**WHAT TO WORK ON:** Find every line in the records below that holds the word "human" and copy it.

*** SOURCE DATA Section Begins ***

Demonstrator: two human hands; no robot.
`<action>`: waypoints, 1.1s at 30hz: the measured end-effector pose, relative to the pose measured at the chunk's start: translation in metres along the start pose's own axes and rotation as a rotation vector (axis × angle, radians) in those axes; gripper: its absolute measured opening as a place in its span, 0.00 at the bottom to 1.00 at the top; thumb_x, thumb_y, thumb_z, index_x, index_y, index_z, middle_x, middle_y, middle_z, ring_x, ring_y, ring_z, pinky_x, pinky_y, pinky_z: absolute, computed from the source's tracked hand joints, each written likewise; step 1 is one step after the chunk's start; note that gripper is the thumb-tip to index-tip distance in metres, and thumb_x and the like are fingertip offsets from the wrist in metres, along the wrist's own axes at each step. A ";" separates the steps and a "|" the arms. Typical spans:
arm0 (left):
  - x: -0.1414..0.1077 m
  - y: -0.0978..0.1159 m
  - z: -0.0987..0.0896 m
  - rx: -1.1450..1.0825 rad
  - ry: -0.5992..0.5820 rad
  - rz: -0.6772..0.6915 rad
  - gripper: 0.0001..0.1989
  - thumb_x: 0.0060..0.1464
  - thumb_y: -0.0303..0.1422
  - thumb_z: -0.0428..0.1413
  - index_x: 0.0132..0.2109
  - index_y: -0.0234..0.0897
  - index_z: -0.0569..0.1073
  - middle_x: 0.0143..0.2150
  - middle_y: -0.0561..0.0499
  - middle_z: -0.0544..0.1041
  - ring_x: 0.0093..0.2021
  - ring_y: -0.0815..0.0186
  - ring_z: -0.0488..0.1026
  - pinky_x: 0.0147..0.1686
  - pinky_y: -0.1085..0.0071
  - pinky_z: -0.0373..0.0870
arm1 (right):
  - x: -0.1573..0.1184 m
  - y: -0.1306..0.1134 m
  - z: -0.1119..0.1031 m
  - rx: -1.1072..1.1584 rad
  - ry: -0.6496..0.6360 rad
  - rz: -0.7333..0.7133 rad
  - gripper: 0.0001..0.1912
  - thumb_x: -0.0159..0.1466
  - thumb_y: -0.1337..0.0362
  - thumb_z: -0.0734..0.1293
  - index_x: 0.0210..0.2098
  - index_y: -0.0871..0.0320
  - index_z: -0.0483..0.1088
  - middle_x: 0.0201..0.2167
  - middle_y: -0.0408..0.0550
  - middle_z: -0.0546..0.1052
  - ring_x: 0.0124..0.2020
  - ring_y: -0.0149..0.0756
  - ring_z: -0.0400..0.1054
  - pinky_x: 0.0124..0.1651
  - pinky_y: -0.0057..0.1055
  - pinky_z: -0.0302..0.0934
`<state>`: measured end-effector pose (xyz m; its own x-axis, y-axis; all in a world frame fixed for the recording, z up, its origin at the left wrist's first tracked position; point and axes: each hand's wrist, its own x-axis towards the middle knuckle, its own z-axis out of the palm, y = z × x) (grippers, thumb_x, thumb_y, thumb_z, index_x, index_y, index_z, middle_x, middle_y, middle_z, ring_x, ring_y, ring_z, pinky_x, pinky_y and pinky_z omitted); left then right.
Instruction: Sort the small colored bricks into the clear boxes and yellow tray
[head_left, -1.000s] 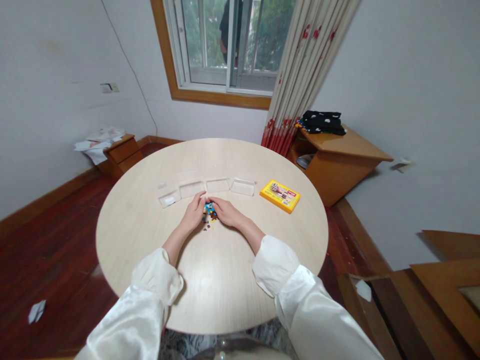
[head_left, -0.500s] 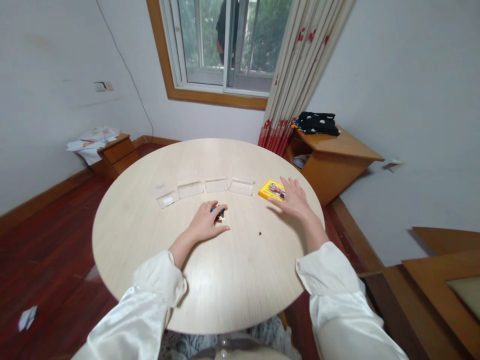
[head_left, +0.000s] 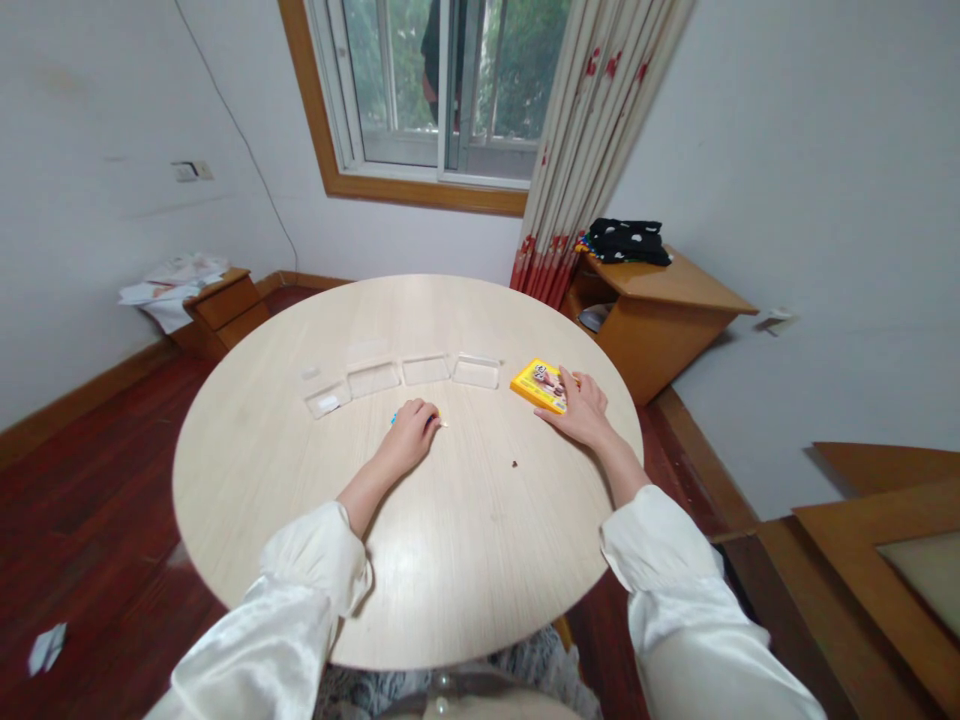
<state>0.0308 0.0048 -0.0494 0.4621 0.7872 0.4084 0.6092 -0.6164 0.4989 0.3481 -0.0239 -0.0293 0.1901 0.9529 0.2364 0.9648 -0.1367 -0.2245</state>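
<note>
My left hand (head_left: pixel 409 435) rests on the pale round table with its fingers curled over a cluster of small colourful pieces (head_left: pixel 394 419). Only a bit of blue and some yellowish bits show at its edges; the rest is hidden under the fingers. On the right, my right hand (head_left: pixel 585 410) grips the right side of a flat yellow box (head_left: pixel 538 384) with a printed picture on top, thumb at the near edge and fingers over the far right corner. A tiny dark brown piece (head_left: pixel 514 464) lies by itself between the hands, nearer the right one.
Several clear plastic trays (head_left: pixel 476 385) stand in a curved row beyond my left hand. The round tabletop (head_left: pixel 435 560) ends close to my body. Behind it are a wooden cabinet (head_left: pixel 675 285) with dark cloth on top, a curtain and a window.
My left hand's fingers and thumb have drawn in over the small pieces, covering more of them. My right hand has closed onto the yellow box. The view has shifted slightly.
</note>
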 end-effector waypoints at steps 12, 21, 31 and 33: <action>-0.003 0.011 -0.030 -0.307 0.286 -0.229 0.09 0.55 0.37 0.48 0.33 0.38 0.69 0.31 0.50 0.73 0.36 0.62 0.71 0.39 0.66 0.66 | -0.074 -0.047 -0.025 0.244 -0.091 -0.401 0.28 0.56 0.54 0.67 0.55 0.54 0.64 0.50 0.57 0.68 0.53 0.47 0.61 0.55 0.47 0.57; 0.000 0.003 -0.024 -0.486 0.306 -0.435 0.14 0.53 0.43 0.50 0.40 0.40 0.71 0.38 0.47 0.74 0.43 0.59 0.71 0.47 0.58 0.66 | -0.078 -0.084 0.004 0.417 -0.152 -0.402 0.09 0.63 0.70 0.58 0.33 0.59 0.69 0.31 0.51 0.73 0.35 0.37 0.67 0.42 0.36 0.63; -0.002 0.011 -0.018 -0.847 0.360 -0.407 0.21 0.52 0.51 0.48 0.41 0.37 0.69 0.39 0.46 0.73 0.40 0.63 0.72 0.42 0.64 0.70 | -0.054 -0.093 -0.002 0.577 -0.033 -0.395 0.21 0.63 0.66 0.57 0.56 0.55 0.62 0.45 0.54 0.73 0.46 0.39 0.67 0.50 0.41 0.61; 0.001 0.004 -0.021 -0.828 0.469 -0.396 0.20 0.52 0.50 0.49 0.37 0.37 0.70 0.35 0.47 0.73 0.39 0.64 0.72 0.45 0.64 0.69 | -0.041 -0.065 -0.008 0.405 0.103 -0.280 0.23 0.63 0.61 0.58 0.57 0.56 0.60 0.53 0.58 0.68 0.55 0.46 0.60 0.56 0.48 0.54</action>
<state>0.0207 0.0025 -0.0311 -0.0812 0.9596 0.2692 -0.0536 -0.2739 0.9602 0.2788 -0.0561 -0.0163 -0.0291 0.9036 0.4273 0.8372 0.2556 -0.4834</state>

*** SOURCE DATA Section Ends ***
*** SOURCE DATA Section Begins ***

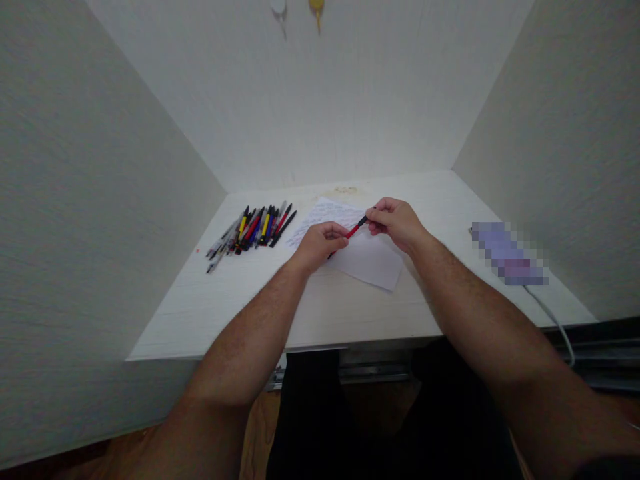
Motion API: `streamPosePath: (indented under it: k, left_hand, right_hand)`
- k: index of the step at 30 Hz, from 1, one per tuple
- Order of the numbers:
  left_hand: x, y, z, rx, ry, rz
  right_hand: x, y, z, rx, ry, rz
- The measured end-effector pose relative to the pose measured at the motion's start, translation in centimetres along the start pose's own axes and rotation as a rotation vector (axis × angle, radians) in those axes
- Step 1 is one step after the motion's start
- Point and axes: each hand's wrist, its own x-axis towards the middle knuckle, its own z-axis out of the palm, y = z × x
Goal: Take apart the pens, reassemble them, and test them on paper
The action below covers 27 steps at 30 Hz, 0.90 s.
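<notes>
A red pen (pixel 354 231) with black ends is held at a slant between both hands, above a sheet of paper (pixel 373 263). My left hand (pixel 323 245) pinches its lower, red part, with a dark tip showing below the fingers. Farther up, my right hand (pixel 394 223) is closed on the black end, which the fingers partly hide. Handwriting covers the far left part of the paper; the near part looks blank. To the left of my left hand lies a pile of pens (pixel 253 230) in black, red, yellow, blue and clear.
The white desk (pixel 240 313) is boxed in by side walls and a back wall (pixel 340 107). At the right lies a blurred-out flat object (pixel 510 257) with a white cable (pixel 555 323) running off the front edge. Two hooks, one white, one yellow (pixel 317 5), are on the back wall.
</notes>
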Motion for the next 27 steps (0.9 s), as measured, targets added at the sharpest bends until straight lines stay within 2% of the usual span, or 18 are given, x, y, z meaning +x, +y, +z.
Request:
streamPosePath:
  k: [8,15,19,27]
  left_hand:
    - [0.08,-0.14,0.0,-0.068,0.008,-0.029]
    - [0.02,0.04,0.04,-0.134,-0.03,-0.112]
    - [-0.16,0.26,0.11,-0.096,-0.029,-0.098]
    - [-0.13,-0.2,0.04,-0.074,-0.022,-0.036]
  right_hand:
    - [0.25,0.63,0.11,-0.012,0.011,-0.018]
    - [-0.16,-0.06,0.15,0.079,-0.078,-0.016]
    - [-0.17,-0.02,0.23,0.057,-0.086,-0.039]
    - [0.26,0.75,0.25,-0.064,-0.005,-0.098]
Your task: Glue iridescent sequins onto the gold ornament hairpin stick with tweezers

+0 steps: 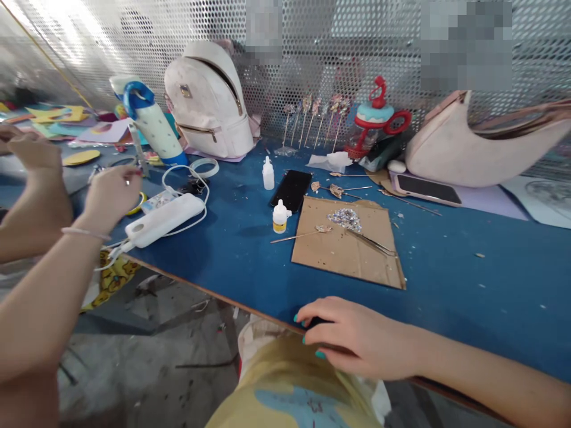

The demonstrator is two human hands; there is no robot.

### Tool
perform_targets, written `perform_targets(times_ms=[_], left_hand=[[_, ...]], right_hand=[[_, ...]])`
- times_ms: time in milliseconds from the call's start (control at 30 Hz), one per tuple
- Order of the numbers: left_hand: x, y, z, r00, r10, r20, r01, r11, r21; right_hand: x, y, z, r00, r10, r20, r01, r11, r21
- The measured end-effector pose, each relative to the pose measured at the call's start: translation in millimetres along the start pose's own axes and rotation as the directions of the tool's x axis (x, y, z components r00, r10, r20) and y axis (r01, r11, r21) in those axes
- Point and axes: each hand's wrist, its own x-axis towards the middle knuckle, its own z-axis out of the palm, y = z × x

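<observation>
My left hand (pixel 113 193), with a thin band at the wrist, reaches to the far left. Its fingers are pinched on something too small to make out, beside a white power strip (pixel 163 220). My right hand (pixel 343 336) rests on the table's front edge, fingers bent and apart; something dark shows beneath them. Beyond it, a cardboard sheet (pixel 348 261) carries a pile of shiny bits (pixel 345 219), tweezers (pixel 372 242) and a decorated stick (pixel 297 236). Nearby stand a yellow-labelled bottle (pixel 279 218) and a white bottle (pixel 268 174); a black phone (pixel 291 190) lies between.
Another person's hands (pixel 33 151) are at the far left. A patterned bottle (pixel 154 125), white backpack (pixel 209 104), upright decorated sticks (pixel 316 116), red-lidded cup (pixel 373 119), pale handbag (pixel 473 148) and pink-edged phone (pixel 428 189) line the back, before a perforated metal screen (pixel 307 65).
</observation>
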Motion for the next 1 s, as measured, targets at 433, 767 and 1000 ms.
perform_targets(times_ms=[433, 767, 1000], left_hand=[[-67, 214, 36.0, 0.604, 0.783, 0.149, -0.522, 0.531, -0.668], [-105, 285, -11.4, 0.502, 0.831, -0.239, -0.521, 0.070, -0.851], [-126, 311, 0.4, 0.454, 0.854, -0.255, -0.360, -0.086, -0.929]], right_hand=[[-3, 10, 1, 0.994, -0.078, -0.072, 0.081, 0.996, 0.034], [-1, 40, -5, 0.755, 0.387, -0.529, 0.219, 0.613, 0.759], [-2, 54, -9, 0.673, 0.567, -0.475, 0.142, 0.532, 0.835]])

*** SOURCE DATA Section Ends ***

**ANSWER TO THE PROBLEM:**
Demonstrator: two human hands; no robot.
The demonstrator is two human hands; there is no robot.

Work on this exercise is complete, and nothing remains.